Mitch era consciente de que, tratándose de Ray Richardson, no podía estar seguro de nada; y pensando que sería mejor cambiar de tema, señaló con la mano el informe de los ingenieros.

– Bueno -dijo-, ¿en qué situación nos deja este informe?

– Me temo que nos deja con un homicidio sin resolver -admitió Curtis-. Lo que no es bueno ni para ustedes ni para nosotros.

– En el pasado de Sam Gleig podría encontrarse alguna pista. ¡Tenía antecedentes penales, por el amor de Dios! No pretendo ser grosero, pero no entiendo por qué no centran sus investigaciones en eso. Me temo que las posibilidades son bastante limitadas.

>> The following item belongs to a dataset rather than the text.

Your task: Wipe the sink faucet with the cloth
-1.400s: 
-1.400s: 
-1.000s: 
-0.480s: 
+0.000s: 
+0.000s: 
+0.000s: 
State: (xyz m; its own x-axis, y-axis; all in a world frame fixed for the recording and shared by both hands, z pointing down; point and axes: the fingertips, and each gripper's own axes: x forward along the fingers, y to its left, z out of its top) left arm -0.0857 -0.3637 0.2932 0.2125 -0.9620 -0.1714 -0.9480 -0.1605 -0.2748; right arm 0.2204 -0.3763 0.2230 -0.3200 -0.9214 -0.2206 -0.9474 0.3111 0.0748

– Bueno, es una forma de verlo -admitió Curtis-. Pero, tal como yo veo las cosas en este momento, alguien pretende que uno de esos muchachos chinos cargue con el mochuelo. Alguien de aquí.

– ¿Por qué razón?

– Ni idea.

– No lo dirá en serio, ¿verdad?

Frank Curtis no respondió.

– ¿Sí?

– Se me ocurren móviles más inverosímiles que el deseo de evitar una mala publicidad.

– ¿Cómo?

– Señor Bryan -dijo Curtis al fin-, ¿conoce bien al señor Beech?

– Sólo desde hace unos meses.

– ¿Y al señor Kenny?

– Desde hace más tiempo. Dos o tres años. Y no es el tipo de persona que haga una cosa así.

– A lo mejor él dice lo mismo de usted -observó Coleman.

– ¿Por qué no se lo pregunta?

– Pues ahora que lo menciona, estaba pensando que como los integrantes del equipo de proyecto están en el edificio, según nos ha dicho, me gustaría hablar con ellos. Y con todas las personas que se encuentren ahora aquí. ¿Le importa?

Mitch esbozó una tenue sonrisa y consultó su reloj.

– Los he dejado en el gimnasio. Cuando terminen vendrán aquí para hacer una pequeña pausa. Entonces podrá hablar con ellos, si lo desea.

– Se lo agradezco. Mi jefe no tiene mucha paciencia, ¿sabe usted? Y estoy recibiendo ciertas presiones para aclarar este asunto.

– Yo deseo que esto se aclare tanto como usted.

Curtis sonrió a Mitch.

– Eso espero, señor. De verdad.

La insinuación de que había participado en la trama para acusar injustamente al estudiante chino del asesinato de Sam Gleig, supuso que pasaran otros diez o quince minutos hasta que Mitch se acordara de que Allen Grabel le estaba esperando. Dejó a Curtis y Coleman con unos obreros, cogió un ascensor y bajó al garaje.